- Exercise requirements: Counting the line with "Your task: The" as the last one, copy out the lines of the data exactly from the first onward.

- Collected material:
****************************************

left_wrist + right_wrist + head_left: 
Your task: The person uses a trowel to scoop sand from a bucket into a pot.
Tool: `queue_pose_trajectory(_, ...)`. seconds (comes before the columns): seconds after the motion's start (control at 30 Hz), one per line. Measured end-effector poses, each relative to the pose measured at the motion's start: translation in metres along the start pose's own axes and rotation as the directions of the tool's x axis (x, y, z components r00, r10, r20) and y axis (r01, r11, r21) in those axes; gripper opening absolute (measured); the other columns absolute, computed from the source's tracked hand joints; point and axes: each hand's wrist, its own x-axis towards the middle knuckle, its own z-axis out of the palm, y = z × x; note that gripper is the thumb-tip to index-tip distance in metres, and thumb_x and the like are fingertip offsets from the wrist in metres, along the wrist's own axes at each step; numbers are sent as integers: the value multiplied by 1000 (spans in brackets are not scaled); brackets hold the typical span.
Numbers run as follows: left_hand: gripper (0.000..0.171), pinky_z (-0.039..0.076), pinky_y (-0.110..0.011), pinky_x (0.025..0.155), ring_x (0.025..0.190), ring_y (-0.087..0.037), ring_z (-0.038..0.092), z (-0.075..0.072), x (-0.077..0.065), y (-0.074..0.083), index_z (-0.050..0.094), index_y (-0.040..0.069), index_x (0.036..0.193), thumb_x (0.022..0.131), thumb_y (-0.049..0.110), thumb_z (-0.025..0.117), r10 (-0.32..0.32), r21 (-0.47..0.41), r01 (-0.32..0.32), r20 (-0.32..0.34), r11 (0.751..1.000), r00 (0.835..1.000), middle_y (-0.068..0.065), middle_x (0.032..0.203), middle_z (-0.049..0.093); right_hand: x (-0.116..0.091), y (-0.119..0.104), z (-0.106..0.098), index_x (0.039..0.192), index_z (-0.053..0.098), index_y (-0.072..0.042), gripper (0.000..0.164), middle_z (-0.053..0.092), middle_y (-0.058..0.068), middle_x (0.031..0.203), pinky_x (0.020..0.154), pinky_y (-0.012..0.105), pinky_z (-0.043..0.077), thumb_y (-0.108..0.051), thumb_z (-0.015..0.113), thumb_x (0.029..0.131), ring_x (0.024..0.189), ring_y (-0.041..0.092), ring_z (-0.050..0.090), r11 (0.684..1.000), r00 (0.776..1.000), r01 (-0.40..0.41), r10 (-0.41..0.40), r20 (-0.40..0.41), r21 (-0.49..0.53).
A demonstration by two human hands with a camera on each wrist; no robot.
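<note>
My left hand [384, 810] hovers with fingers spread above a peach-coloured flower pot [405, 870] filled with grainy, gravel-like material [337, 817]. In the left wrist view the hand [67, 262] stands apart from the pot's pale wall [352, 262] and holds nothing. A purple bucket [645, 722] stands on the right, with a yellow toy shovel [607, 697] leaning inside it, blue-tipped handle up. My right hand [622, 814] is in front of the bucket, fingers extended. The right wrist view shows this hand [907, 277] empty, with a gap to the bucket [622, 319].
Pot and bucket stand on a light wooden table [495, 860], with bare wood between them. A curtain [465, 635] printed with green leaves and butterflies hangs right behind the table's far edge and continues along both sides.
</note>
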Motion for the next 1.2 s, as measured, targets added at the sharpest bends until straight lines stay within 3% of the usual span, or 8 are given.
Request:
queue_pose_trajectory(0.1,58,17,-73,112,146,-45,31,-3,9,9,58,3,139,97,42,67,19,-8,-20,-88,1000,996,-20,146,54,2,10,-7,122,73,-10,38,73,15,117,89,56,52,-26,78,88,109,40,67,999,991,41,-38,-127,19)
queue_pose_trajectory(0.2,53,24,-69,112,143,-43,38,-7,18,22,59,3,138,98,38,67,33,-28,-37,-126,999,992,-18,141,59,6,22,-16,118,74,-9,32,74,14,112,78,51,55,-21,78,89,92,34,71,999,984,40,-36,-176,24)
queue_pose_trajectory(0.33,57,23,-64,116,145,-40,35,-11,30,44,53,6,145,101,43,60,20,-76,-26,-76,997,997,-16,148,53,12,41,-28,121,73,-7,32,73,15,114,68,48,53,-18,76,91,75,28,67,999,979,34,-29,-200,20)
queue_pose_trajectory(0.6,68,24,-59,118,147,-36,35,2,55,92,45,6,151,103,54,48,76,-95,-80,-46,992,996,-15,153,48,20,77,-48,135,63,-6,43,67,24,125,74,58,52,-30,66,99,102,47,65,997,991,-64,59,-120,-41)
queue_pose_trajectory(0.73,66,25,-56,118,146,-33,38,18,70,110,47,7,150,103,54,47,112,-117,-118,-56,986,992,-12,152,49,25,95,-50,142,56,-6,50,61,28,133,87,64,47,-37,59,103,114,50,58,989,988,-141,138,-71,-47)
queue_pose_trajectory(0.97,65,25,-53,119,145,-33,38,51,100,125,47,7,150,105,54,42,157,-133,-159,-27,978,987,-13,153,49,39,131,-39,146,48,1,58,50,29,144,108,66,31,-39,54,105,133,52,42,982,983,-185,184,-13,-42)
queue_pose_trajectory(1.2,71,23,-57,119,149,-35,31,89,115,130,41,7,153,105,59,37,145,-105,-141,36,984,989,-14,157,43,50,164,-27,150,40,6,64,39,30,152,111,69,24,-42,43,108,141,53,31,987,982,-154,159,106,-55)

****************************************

- Exercise solution:
left_wrist + right_wrist + head_left: 
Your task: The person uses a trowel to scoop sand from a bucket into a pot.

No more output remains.